Gravity Waves from Quantum Stress Tensor Fluctuations in Inflation
Chun-Hsien Wu, Jen-Tsung Hsiang, L. H. Ford, Kin-Wang Ng

TL;DR
This paper explores how quantum stress tensor fluctuations during inflation can produce observable gravity waves with unique non-Gaussian, non-scale invariant spectra, potentially revealing transplanckian physics and constraining inflation parameters.
Contribution
It introduces a novel mechanism for gravity wave generation from quantum fluctuations, highlighting their potential observability and implications for early universe physics.
Findings
Gravity waves from quantum fluctuations are non-Gaussian and non-scale invariant.
These gravity waves depend on the total expansion factor during inflation.

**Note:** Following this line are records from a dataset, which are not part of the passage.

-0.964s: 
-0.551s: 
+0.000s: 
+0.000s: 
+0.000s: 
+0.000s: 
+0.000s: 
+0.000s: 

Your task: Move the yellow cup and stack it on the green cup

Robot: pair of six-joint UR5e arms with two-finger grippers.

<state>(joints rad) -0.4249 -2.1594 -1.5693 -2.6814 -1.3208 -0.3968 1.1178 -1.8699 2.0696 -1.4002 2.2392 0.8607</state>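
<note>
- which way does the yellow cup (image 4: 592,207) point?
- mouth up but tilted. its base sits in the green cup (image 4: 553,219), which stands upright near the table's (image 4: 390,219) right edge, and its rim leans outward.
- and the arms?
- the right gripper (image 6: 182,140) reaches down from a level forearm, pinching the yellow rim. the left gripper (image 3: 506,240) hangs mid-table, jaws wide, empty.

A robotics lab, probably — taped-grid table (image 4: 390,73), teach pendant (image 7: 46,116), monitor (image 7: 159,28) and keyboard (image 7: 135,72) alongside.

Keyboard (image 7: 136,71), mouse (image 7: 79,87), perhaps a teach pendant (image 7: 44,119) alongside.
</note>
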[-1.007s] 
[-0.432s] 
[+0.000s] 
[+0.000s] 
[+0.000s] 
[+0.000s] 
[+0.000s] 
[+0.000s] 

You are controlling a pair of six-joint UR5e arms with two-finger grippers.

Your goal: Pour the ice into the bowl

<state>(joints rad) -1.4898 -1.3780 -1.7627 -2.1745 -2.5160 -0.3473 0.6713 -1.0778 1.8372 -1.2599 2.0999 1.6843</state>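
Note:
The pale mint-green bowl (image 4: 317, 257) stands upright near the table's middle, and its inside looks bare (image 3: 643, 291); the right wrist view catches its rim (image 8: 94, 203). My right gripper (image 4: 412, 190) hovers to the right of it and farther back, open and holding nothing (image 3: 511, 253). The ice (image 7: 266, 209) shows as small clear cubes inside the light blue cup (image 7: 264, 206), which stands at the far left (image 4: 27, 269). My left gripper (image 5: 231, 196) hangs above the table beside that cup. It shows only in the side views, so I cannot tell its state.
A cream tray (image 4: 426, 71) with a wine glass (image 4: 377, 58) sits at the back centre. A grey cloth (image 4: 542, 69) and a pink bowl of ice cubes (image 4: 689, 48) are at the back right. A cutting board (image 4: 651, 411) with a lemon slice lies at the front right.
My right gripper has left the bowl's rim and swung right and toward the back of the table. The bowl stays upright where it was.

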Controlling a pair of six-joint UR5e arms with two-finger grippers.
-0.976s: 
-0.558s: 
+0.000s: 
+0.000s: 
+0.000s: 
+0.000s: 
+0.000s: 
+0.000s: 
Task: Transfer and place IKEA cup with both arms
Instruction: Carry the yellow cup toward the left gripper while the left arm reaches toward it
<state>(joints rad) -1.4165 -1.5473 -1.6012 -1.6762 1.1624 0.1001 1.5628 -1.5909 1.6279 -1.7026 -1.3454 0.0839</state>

Potential observability in CMB and gravity wave detectors could probe transplanckian physics.
Abstract
We consider the effects of the quantum stress tensor fluctuations of a conformal field in generating gravity waves in inflationary models. We find a non-scale invariant, non-Gaussian contribution which depends upon the total expansion factor between an initial time and the end of inflation. This spectrum of gravity wave perturbations is an illustration of a negative power spectrum, which is possible in quantum field theory. We discuss possible choices for the initial conditions. If the initial time is taken to be sufficiently early, the fluctuating gravity waves are potentially observable both in the CMB radiation and in gravity wave detectors, and could offer a probe of transplanckian physics. The fact that they have not yet been observed might be used to constrain the duration and energy scale of inflation.